• [Problem to work on]:
Read each line of the material and note whether it contains "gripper". Give the number of such lines and nothing else.

*-*-*

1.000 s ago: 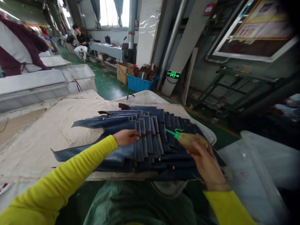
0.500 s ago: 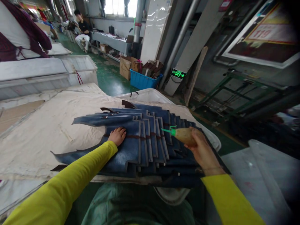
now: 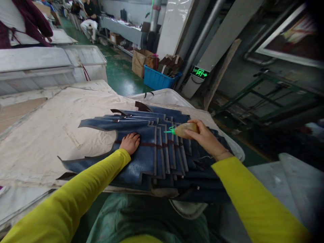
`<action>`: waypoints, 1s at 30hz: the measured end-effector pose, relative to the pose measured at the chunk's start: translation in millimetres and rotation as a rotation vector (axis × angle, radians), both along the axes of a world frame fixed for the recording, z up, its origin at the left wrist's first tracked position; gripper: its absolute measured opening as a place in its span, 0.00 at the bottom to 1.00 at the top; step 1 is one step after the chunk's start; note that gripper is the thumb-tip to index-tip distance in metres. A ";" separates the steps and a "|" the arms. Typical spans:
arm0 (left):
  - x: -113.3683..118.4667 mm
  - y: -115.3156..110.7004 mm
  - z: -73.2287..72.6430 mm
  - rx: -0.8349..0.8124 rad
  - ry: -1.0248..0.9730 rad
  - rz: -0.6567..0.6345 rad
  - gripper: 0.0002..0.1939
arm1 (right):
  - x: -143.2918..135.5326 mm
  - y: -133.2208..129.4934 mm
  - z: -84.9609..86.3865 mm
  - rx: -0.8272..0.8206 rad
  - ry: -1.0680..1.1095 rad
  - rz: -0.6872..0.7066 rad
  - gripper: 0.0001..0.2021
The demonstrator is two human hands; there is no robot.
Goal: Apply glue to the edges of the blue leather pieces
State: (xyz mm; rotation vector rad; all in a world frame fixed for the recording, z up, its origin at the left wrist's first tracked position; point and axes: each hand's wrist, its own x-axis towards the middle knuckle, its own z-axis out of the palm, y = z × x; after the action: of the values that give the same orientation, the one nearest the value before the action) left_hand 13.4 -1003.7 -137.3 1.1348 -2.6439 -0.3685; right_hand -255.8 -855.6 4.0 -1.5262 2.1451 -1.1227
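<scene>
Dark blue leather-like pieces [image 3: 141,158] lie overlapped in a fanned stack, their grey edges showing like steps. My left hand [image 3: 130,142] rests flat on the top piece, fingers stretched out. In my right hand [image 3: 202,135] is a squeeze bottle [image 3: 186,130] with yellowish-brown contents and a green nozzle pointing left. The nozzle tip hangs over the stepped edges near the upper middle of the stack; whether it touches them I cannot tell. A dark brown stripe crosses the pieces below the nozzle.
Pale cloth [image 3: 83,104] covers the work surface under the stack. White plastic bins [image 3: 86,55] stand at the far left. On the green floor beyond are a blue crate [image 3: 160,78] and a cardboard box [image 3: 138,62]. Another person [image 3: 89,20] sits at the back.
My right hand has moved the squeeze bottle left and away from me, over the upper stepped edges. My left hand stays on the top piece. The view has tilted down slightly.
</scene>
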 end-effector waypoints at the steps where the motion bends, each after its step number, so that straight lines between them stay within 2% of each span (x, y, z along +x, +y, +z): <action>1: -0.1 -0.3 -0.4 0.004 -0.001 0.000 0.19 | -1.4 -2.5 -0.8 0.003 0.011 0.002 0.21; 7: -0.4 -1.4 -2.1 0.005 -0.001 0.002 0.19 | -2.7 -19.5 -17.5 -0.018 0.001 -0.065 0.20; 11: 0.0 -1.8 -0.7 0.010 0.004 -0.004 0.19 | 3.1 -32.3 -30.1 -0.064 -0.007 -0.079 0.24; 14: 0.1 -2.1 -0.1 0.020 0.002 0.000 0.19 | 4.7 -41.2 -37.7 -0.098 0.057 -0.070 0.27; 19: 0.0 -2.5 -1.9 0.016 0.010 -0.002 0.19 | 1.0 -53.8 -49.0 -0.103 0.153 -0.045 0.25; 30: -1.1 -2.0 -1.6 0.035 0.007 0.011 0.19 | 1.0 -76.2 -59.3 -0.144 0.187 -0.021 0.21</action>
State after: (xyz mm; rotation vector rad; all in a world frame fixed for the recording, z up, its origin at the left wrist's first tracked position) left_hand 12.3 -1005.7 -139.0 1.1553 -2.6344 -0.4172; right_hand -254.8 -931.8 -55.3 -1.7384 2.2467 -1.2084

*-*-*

• [Written answer]:
3